We have Bird, economically untouched by the recession. But when he decides to sell his life insurance business and retire, his secretary, Doreen, creates a plan to steal his business from him rather than face unemployment in a small town with little work.

I did a lot of research on the construction materials industry to write the 2009 plotline. My husband is a geologist who works in aggregates, so I had access. I toured a cement plant and interviewed several people. I read trade magazines.

I did less research into the insurance industry—a long conversation with a friend in the business was enough to answer the questions I had.

As for the 1958-1959 plotline, at first I tried to fit the events into flashbacks.

I wrote the novel in close third person, which is similar to first person in terms of the information that a single character can know. There was information I needed to give the reader about Bird’s teenage years that he wouldn’t be able to properly convey as his adult self.

I also needed the reader to see Doreen’s mother, but more sympathetically than could be done through Doreen’s adult eyes. The events of 1958-9 became their own plotline.

I had to do historical research for this storyline. I researched the Civil Rights movement in southeast Georgia in the late 1950s and the history of the Fulton Bag and Cotton Mill. I researched the history of the meat packing industry in Chicago. I researched music and cars and clothes. I looked at the progression of indoor plumbing in rural Georgia.

There were so many details that I tried to get right.

The extended geological metaphor undergirding the novel demanded research too. I live with a geologist, so I’ve had a couple of decades of impromptu field lessons at this point, but I still needed to read several papers on crystal formation.

Q: What do you hope readers take away from the story?
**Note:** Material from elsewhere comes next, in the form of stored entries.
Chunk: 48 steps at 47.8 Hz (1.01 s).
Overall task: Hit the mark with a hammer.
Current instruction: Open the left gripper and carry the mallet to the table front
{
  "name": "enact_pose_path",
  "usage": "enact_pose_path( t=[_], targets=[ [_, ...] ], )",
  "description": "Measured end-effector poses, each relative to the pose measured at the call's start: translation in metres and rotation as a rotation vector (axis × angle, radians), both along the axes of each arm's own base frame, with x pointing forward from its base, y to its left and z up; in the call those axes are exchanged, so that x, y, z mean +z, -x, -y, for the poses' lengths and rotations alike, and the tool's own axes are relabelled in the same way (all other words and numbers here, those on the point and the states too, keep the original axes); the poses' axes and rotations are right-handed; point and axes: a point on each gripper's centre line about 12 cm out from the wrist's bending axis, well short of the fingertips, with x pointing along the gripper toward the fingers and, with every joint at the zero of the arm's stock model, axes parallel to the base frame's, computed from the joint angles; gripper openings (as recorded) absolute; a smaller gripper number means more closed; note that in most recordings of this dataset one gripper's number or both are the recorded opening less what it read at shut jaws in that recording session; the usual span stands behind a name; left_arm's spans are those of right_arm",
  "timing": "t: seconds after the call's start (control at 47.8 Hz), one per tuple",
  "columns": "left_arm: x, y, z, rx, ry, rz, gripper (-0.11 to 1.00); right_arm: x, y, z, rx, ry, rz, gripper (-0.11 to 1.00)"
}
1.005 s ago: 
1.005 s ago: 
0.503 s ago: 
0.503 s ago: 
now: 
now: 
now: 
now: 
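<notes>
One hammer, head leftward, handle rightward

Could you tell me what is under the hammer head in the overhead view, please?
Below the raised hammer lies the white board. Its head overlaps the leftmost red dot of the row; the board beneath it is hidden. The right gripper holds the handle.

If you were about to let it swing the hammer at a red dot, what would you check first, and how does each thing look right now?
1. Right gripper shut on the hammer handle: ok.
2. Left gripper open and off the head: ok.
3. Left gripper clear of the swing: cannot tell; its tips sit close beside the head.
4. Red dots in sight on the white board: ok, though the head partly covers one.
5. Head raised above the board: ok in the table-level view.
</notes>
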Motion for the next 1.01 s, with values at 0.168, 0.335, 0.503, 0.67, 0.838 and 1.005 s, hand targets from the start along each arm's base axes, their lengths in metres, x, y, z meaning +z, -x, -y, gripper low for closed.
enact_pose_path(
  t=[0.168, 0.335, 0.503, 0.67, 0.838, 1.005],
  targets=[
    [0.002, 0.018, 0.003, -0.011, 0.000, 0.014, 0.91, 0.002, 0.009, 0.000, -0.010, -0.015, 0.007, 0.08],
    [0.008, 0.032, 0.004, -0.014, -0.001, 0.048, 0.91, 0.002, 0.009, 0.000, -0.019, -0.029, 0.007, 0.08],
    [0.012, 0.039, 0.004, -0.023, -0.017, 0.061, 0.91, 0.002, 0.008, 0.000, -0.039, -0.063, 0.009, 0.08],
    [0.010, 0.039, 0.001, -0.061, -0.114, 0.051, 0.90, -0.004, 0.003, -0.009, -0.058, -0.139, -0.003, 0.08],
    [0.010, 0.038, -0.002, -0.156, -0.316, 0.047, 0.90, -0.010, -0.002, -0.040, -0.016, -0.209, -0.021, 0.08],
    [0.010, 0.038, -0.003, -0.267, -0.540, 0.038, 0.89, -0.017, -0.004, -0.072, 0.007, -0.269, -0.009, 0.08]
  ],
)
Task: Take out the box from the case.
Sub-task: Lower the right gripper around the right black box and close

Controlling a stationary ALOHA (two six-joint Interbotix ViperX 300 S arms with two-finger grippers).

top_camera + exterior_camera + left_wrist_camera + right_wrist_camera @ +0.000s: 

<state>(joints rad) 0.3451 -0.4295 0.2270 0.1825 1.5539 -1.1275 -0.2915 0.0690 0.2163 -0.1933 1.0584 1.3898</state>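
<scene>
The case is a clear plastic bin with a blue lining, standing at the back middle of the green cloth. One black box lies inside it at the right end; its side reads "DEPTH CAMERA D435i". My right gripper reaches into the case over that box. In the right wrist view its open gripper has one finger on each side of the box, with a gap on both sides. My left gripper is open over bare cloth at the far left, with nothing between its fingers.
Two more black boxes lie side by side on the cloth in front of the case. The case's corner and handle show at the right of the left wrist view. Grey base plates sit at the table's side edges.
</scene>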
A: I hope readers question societal structures as they read the book. I hope they consider the ways they are bound and the ways they are free. I hope they think about whom they help to liberate and whom they help to oppress.

I also hope readers get sucked into the narrative and stay up too late finishing one more chapter.  

Q: What are you working on now?

A: I’m working on another novel. It is set along the Altamaha River in coastal Georgia.

Q: Anything else we should know?

A: If you’re curious about The Nature of Remains, you can read the introduction to the first section on my website: www.gingereager.com.